Dataset excerpts:
╭──

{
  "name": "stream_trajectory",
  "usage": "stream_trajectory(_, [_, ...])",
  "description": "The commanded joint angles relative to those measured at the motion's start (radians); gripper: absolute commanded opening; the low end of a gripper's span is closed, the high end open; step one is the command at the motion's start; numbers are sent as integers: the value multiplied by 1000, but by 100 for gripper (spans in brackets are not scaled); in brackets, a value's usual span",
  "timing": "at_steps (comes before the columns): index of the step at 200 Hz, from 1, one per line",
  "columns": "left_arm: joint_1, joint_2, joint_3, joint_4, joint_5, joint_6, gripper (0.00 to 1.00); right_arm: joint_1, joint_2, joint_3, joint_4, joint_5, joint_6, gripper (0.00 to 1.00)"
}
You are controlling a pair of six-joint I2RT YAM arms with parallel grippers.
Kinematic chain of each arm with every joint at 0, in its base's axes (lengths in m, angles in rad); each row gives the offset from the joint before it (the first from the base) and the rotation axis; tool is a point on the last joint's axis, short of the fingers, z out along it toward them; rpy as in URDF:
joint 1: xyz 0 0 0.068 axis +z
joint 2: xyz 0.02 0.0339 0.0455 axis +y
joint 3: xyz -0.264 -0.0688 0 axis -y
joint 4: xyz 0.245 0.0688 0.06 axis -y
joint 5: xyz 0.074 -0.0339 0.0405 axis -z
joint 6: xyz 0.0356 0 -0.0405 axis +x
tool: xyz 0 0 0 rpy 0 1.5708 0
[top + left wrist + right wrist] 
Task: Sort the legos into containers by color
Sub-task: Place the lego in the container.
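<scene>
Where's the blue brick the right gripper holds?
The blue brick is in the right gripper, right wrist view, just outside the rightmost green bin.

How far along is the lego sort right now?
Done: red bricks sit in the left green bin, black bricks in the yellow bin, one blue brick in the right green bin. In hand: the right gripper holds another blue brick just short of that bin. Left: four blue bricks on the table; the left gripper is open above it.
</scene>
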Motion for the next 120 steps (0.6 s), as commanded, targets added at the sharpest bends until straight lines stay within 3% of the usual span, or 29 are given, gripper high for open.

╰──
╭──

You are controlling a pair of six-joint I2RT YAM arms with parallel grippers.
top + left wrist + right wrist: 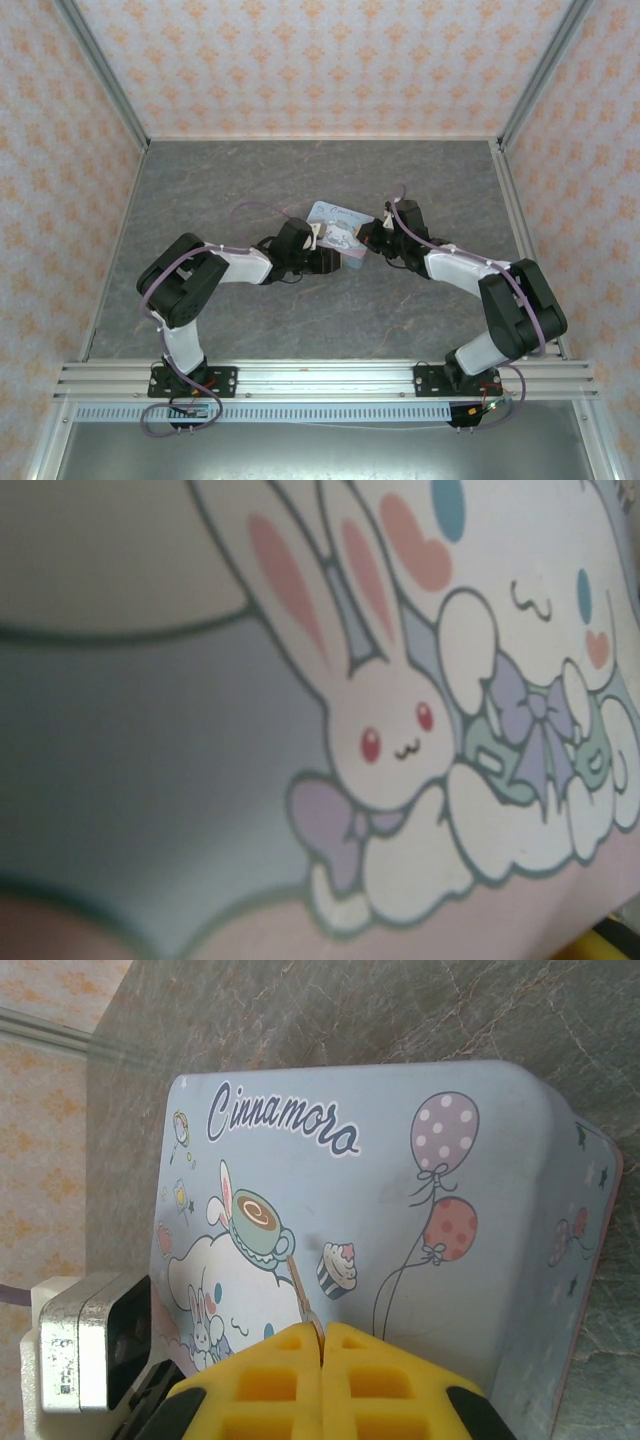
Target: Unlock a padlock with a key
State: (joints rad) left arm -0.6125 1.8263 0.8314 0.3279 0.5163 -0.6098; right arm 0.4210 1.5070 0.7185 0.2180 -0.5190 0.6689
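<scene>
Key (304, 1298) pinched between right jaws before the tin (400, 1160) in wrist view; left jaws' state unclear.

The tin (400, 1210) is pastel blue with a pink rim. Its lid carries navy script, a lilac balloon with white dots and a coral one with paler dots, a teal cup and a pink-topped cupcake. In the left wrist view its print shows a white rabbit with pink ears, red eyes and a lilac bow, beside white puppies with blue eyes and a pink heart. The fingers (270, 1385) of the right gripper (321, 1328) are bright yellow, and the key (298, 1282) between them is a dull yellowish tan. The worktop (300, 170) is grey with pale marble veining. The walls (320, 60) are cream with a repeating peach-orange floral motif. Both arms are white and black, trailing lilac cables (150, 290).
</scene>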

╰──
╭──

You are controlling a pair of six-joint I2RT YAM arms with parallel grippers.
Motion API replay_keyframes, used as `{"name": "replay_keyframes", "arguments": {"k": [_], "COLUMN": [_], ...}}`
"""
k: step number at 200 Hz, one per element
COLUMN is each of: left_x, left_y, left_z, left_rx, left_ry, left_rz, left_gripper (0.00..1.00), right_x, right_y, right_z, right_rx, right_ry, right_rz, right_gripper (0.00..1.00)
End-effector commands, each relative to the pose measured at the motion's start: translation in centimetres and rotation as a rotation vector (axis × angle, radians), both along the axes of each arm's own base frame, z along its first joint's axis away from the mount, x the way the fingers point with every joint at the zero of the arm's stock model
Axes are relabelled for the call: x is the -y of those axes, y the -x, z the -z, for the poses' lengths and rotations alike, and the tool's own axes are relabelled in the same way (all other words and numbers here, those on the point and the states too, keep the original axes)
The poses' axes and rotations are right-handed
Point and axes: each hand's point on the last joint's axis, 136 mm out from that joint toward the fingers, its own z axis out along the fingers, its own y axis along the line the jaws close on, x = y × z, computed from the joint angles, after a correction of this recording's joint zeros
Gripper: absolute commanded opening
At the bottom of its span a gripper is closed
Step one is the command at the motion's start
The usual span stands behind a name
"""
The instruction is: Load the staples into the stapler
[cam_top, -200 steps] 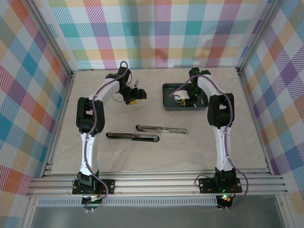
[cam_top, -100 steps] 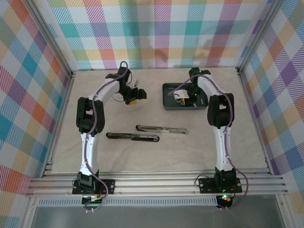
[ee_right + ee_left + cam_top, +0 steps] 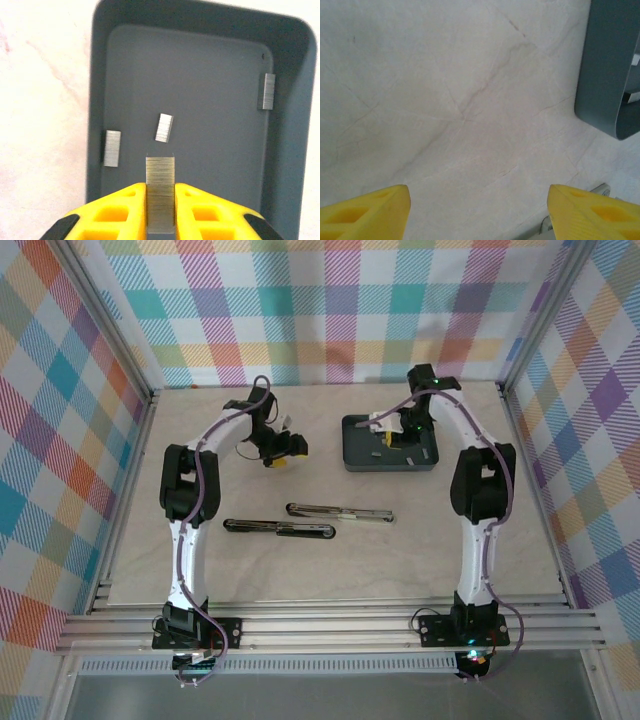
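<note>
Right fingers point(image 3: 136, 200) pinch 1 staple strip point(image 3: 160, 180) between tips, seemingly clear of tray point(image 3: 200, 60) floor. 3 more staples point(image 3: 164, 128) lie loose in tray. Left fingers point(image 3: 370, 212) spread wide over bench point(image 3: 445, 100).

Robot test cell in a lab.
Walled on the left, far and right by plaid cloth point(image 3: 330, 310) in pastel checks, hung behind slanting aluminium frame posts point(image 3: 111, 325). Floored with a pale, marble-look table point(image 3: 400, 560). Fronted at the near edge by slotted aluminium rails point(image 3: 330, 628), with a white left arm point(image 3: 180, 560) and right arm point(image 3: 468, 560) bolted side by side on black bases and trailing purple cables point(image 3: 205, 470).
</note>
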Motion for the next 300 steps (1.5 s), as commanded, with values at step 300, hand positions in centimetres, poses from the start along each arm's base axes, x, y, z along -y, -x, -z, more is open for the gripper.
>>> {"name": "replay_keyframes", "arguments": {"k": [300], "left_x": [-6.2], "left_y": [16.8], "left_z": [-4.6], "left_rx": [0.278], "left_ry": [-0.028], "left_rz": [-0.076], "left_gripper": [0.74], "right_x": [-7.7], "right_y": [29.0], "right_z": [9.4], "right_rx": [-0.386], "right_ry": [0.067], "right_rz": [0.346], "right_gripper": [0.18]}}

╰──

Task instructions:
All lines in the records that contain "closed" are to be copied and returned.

The completed task:
  "description": "The commanded joint angles relative to those measured at the motion's start (radians); gripper: absolute commanded opening; the low end of a gripper's span is closed, the high end open; step one is the command at the motion's start; numbers are sent as integers: the value multiplied by 1000, but by 100 for gripper (spans in brackets are not scaled); in brackets, a value's usual span",
At the bottom of its span a gripper is closed

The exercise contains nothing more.